■ Source data ■
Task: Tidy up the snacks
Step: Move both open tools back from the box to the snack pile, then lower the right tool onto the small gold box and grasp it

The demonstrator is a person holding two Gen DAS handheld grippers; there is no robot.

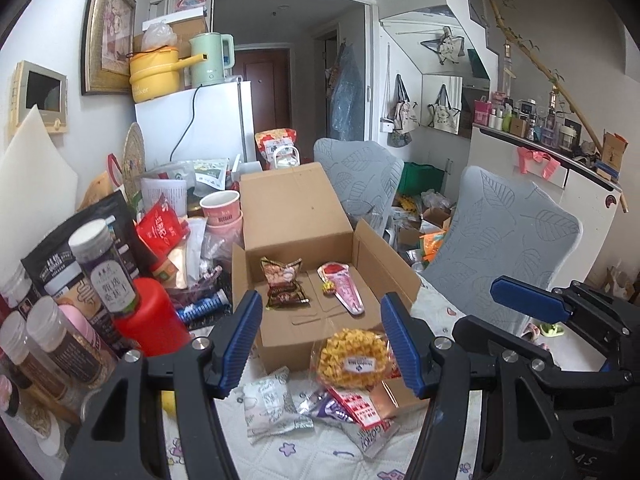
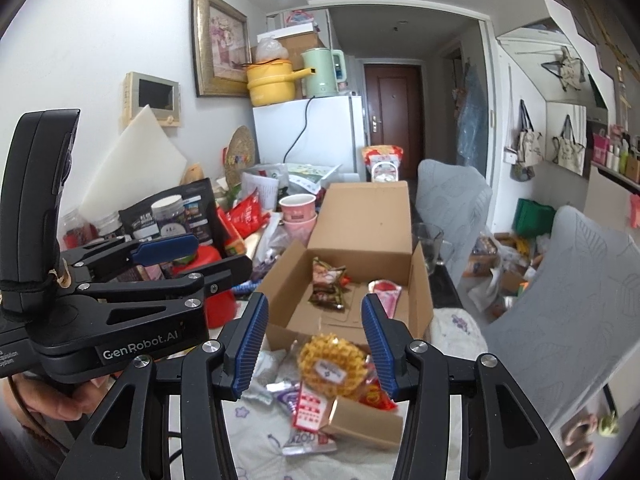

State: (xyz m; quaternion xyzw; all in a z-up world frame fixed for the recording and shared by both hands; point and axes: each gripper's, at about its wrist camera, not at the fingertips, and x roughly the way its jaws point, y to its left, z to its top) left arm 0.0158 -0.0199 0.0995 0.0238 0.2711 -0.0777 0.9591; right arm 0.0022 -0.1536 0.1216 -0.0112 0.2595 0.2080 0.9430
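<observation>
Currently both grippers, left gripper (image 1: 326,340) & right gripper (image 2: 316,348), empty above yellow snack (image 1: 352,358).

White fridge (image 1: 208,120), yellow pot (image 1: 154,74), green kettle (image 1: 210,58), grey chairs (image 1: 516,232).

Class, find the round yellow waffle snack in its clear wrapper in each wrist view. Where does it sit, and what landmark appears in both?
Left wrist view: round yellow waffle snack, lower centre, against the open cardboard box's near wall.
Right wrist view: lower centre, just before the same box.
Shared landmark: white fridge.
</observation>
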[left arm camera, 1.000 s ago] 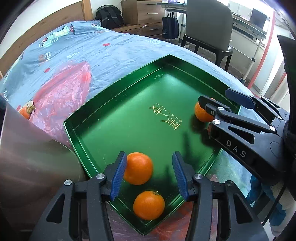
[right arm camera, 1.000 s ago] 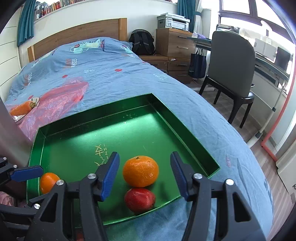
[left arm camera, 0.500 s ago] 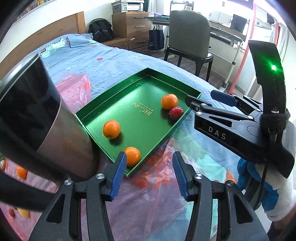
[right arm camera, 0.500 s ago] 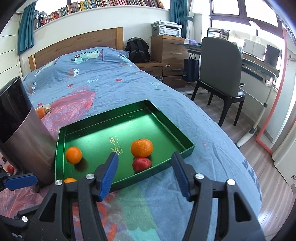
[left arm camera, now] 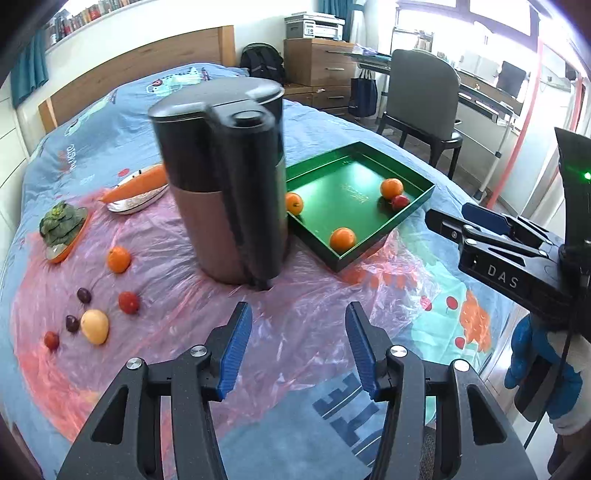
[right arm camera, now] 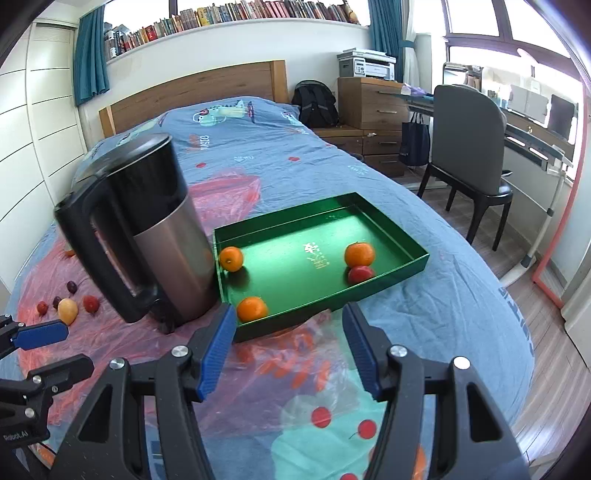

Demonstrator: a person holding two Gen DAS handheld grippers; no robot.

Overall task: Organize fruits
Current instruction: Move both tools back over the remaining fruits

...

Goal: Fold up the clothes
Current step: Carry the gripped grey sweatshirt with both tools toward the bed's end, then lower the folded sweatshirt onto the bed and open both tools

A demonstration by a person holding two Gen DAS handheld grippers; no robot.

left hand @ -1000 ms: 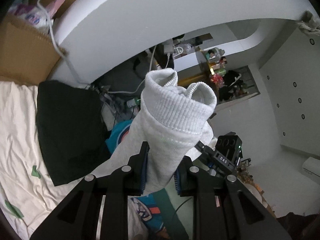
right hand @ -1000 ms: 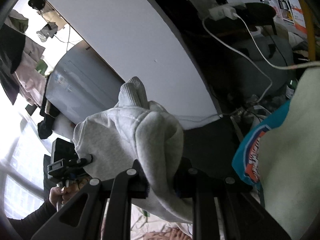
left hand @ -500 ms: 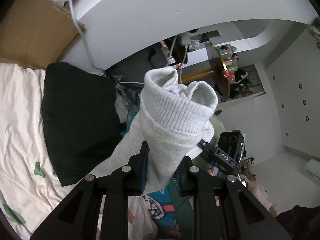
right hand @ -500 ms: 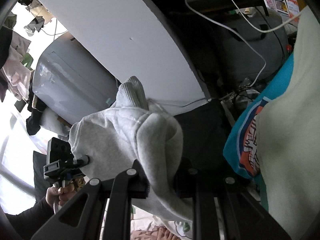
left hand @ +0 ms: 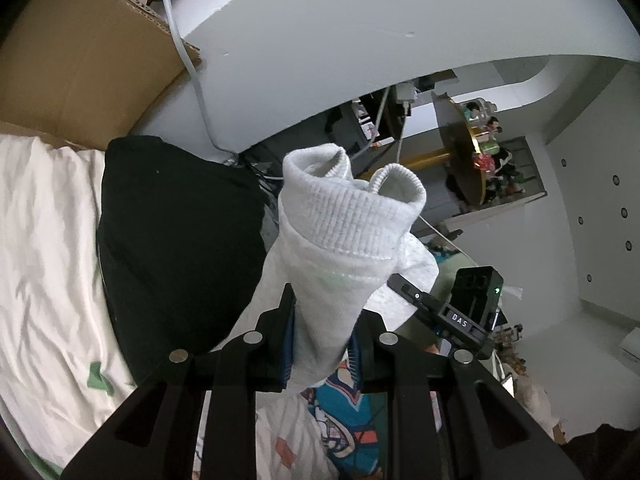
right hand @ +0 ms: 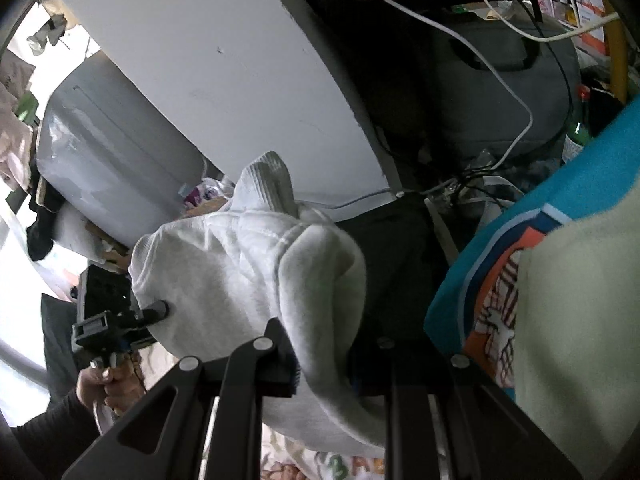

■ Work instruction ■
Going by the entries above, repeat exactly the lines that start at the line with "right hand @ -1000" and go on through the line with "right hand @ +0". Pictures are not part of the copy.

■ Result of the exercise ■
right hand @ -1000 ms: 
left hand @ -500 ms: 
right hand @ -500 ms: 
left hand @ +0 ms: 
right hand @ +0 ms: 

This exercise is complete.